NFS Read Perforrmance
Below shows a graph of the response time ("latency"), measured in milliseconds per call,
measured from the client (10.0.0.17) to the server (10.0.0.18) via 100BaseT network.
Note the knee at 1500 bytes. At this point, the nfs read response requires
more than one UDP packet to respond. (The 1500 comes from the ethernet
Maximum Transmission Unit (MTU)).
Note the absence of bumps at 3000, 4500, etc.
The number of packets per response is shown below.
Below is a graph of the network traffic, measured on the server, in KBytes per second,
for various operations. (raw data)
The graph below is similar, except that it shows the number of bytes per operation.
Its derived by multiplying the latency times the bitrate above.
The response to the read request scales as the size of the file, and is given
response bytes = (requested file size) + 106 + 36 *(number of response packets)
The other traffic is constant, and independent of the file size. Each request/response
requires exactly one packet, and the number of bytes in each packet is:
Note that the getattr and read requests will contain the filepath, and thus
the size will vary depending on the filename.

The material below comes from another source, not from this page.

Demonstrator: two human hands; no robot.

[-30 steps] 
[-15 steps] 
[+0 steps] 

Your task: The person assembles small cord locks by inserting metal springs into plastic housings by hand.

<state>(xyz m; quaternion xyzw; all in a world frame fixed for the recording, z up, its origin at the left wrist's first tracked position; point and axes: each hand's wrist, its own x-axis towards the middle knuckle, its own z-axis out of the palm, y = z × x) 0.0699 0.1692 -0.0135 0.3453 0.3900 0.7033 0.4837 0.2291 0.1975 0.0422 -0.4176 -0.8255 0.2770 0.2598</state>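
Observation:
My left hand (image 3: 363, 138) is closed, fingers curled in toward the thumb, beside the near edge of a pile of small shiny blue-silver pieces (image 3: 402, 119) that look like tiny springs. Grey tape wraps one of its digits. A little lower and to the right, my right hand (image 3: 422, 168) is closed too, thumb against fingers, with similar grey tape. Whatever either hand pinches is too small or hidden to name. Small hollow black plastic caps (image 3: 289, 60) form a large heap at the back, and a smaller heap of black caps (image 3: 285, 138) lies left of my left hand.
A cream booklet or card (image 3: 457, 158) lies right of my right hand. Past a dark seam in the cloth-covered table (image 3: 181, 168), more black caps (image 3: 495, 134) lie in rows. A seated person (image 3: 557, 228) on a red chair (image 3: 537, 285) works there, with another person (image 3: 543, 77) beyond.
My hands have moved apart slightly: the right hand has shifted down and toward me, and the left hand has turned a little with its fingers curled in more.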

- null call request = 82 bytes
- null call response = 66 bytes
- getattr request = 114 bytes
- getattr response = 138 bytes
- nfs read request = 126 bytes
Below is a graph of the cpu usage on the server, as a function of file size.

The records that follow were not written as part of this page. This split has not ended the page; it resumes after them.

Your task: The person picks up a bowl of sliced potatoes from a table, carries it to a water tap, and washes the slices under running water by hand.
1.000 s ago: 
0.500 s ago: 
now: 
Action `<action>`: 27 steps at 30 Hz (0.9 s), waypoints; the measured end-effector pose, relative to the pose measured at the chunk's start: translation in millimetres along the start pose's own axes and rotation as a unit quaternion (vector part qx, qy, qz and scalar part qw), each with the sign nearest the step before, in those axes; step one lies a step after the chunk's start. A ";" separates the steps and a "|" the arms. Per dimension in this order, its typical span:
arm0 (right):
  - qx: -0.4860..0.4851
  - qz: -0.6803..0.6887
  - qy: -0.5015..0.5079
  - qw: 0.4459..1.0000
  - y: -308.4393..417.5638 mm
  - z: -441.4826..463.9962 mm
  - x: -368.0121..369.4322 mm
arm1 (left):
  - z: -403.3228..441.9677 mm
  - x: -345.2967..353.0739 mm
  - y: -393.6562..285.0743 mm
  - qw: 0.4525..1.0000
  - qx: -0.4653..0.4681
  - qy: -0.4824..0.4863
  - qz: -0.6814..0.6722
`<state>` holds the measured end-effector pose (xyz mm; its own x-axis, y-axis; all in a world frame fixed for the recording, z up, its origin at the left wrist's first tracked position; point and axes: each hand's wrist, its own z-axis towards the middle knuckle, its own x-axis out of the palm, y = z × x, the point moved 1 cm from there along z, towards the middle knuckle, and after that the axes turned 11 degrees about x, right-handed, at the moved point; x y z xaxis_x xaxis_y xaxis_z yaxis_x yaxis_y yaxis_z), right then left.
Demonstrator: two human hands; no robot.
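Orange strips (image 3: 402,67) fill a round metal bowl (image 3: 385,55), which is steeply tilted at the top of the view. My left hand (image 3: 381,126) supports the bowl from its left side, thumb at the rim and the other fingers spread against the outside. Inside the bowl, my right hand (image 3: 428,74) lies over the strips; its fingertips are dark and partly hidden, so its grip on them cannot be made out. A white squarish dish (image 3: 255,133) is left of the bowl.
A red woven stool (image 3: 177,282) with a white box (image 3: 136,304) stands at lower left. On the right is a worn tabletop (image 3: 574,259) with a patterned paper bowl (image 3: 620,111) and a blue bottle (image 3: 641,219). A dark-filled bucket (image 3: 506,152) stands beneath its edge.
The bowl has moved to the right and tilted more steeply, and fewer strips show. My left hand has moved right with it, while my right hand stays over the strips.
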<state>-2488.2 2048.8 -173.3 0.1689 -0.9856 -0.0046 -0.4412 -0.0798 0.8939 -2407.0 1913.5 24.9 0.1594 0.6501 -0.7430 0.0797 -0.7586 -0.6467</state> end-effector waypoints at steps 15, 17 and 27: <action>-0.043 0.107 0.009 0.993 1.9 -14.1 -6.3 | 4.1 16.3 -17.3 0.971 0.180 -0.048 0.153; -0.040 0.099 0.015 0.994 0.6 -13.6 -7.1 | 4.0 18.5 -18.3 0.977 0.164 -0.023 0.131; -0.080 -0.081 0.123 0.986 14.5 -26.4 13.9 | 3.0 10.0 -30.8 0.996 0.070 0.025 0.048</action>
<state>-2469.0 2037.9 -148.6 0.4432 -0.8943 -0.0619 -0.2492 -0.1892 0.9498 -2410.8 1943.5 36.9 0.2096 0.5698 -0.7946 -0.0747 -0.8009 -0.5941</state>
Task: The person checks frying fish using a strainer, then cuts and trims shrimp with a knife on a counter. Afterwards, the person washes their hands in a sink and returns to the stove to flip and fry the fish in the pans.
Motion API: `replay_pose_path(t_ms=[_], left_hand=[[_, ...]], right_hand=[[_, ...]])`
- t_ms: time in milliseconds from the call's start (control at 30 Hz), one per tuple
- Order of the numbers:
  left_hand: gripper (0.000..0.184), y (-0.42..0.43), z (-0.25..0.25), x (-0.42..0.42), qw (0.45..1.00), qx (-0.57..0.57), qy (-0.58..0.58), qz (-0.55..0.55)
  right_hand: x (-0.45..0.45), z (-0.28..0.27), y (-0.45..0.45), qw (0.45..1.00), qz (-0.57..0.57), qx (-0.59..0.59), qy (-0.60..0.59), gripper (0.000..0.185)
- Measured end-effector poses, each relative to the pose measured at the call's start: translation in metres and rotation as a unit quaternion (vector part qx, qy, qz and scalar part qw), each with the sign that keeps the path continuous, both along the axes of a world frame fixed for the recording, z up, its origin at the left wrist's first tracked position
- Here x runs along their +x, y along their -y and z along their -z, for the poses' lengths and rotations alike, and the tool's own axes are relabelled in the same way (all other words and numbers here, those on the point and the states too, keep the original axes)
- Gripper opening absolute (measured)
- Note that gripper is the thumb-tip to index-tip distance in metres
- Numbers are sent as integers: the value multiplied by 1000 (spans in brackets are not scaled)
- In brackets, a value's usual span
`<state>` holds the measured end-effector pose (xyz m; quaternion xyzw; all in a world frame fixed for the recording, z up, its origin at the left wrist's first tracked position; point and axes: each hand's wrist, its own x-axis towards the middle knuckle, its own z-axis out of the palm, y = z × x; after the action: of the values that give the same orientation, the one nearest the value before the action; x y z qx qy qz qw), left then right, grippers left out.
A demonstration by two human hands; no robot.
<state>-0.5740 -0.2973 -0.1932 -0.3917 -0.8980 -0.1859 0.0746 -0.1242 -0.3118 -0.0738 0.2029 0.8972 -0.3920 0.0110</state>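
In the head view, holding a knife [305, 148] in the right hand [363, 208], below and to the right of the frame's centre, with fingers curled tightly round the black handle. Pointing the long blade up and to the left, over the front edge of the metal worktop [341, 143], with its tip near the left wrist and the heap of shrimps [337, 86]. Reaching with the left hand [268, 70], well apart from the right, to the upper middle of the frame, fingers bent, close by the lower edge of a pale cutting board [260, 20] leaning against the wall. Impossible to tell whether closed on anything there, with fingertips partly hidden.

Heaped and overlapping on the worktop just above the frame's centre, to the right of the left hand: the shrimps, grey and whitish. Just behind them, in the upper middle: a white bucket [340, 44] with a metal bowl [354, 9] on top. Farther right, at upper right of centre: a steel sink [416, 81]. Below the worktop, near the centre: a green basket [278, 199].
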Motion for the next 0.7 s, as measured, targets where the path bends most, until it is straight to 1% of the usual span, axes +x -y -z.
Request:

Clearly, the graphs show a lot of noise; but why is not clear.
The cpu usage data was collected with the 'vmstat' command, set to report
every 10 seconds. The 'nullcall' and 'getattr' data represent approx.

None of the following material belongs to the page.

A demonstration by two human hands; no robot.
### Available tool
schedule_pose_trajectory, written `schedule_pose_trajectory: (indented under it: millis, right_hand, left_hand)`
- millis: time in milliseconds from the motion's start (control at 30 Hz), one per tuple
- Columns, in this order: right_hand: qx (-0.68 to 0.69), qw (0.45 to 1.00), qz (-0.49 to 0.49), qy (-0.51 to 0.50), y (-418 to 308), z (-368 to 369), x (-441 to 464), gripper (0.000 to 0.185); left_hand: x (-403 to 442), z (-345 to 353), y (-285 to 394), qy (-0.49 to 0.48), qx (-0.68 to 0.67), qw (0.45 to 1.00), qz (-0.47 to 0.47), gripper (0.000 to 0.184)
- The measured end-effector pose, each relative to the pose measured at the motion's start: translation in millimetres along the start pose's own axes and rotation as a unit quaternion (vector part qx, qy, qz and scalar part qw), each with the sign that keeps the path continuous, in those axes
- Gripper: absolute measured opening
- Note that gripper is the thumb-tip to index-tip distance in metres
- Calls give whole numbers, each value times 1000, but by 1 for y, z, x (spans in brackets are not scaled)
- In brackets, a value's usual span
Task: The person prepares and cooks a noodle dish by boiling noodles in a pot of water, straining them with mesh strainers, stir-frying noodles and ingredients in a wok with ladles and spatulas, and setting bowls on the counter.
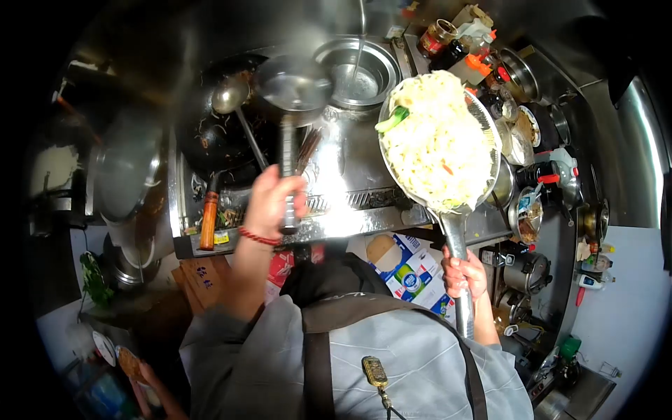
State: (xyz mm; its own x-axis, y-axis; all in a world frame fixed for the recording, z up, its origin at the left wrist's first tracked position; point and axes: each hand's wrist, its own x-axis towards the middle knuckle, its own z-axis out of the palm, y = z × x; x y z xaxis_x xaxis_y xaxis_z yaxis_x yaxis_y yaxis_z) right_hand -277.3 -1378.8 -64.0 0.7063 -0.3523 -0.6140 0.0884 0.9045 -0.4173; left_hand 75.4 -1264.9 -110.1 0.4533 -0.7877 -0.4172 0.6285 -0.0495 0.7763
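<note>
My left hand (269, 201) is wrapped round the upright handle of a round metal pan (294, 87), blurred by motion. A steel ladle (231, 96) lies over the black wok (196, 143); its handle runs down to my left hand, and I cannot tell whether the fingers also hold it. Sticking out toward me is the wok's wooden handle (209, 217). My right hand (465, 271) grips the metal handle of a large strainer (495, 140), held level at the right. It is heaped with pale strands (437, 147), with a green piece and orange bits among them.
Behind, a steel basin (329, 59) sits in the steel counter (357, 157). Sauce bottles (472, 68), jars and bowls crowd the right side. A tall pot (126, 182) stands at left. Cardboard (203, 280) lies below the counter. Another person's hand (150, 378) shows at lower left.
</note>
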Motion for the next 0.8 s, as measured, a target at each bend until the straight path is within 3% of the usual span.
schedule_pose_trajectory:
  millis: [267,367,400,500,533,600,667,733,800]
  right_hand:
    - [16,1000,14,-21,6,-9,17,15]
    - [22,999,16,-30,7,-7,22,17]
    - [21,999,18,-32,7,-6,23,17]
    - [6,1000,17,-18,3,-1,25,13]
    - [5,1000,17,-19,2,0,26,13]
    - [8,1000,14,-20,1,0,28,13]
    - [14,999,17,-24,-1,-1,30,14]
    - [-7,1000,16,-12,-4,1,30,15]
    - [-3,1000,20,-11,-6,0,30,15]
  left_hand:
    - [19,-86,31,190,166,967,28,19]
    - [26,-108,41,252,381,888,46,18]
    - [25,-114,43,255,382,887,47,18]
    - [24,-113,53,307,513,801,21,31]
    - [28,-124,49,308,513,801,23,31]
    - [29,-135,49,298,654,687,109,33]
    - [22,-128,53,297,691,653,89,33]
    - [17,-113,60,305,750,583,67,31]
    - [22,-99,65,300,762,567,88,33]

30 samples taken over 300 seconds. The 'read' data represent 1x to 8x more
points over a correspondingly longer time period. We conclude that either
there is something noisy about how the kernel keeps cpu usage data, or that
the kernel scheduling algorithms are inherently noisy.
The graph below shows the cpu-usage, in microseconds per call. We get this
graph by multiplying the percent-busy data by the elapsed-time data. It shows
the actual cycles burned to satisfy one request, inclusive of context switches,
interrupts, nbetwork processing, etc. Note the null call and getattr call sit
nearly on top of one another: this is consistent with earlier data, where the
getattr call takes only 2.75 microsecond more than nullcall.
The next graph shows the number of interrupts handled per read operation.
It seems to stairstep an extra sixth of an interrupt per UDP packet. Note
that getattr and nullcall take two interrupts per operation.
In all cases, (nullcall, getattr, and read) context switches remain constant
at three per operation.
Unless otherwise noted, the experimental setup as follows:
- NFS Version 2 protocol
- client machine: 10.0.0.17 Intel Pentium-4 1700 MHz, 256 KB cache, 512MB RAM
- server machine: 10.0.0.18 Intel Pentium-4 1700 MHz, 256 KB cache, 896MB RAM
- network: Ethernet 100BaseT switched full-duplex (addtron ??)